Day 3: Algebra III - Linear algebra

  • How can we do things in n-dimensions and how can we generalise what know from linear simultaneous equations?
  • What are matrices? Students will be able to learn how to use matrices to encode simple and then more complicated sets of simultaneous equations. They will also learn about abstract concepts to do with linear maps of vector spaces.
  • How can we use matrices to solve problems in algebra?
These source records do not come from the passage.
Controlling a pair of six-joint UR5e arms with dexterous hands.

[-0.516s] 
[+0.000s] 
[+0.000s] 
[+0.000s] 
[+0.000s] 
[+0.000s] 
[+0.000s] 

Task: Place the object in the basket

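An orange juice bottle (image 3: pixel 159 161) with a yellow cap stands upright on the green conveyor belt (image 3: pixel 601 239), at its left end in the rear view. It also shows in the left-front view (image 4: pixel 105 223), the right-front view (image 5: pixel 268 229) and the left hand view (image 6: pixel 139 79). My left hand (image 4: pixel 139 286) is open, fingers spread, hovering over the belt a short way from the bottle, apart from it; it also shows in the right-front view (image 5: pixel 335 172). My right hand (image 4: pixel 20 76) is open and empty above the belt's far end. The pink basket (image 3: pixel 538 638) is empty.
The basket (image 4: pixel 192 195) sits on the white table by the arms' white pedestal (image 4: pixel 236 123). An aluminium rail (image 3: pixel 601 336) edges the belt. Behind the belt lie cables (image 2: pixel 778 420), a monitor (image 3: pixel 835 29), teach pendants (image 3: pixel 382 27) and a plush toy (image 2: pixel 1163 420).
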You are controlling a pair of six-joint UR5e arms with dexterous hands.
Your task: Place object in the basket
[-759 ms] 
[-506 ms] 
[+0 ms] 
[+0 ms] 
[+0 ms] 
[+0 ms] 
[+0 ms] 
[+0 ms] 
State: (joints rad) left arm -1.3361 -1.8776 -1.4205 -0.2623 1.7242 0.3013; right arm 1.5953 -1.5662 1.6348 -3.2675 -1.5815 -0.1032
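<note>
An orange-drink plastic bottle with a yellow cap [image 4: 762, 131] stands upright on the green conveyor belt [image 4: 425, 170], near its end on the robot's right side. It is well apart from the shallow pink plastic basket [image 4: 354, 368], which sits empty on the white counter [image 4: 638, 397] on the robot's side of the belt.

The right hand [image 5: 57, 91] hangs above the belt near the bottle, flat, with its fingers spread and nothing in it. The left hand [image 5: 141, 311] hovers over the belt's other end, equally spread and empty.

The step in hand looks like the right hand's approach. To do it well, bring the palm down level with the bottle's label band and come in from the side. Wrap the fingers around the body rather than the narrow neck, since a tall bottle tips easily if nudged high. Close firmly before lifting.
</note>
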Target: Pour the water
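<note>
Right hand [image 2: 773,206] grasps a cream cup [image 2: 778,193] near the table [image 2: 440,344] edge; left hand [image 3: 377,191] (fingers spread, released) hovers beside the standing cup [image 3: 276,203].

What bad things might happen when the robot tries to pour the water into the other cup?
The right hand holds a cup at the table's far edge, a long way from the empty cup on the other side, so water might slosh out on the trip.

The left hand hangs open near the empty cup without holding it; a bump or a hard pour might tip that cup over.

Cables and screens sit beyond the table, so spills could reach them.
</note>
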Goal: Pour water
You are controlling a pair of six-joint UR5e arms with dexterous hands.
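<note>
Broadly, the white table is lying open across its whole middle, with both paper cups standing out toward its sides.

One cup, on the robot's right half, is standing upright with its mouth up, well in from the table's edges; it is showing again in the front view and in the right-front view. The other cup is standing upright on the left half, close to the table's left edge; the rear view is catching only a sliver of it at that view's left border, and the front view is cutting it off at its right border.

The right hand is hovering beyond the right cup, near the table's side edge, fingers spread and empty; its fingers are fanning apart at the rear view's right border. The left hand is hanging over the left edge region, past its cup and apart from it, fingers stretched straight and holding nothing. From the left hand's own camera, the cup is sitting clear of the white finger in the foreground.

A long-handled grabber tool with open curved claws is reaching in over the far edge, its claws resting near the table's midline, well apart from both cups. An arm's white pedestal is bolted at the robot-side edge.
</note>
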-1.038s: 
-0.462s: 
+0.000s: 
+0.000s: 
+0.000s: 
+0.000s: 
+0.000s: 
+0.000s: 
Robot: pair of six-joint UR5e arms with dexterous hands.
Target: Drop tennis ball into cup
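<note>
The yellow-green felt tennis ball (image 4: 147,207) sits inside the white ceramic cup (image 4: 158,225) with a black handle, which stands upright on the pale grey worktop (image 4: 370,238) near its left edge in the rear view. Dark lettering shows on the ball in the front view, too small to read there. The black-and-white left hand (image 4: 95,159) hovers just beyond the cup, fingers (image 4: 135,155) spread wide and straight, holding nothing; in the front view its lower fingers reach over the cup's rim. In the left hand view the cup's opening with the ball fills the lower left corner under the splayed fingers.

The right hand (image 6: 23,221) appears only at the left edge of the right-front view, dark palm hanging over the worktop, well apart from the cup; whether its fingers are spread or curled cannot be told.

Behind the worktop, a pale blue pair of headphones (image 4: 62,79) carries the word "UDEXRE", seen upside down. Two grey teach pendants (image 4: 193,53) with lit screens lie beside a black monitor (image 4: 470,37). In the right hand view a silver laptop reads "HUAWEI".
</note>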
Students will learn about determinants and inverses of matrices and how they can be applied.
  • Cayley-Hamilton Theorem.

 

Day 4: Logic

  • How can you formalise a rule set into symbols?
  • How do propositional and predicate logics work and how can you produce ‘true’ statements using rules.
  • What is the difference between truth and being provable?

 

 

Day 5: Dynamics

  • How can we use mathematics to study motion?
  • Newtonian models for dynamics and motion.
  • Differential equations and tangent fields
  • How could we use computers to solve problems that are otherwise difficult or impossible?

 

Week 2

 

Day 6: Analysis I: Limits

  • Why is it useful to formalise the language we use to prove things in maths?
  • What are sequences and series?
  • What does it mean to say a sequence or series converges to a limit? Students will consider epsilon definitions of limits and learn how to construct definitions which then allow you to analyse problems which at first seem a bit vague in a concrete and precise way.

 

Day 7: Analysis II: Differentiation

  • What does it mean to say a function is continuous or differentiable?
  • What are indeterminate forms?
  • Students will learn about L’Hopital’s rule and how it can be used to evaluate things which might at first appear to be indeterminate.

 

Day 8: Probability and statistics

  • Why is probability useful?
  • How can we use probability to predict future events?
  • Students will learn about the Poisson distribution and how it can be used to model random events.

 

Day 9: Geometry

  • How did Euclid axiomatize geometry?
  • What are axioms?
  • What would happen if we lived in a world without parallel lines?
  • Students will learn about Euclidean and non-Euclidean geometry and how they foundations laid by the Greeks set a standard which is now followed all over the mathematical world.

 

Day 10: Set theory

  • What are numbers? Students will learn about set theoretic definitions of counting numbers.
  • What is infinity?
  • Is it possible to have something bigger than infinity? Students will learn about different cardinalities and how we can and cannot compare some ‘infinitely big’ sets using techniques such as Cantor’s diagonal slice.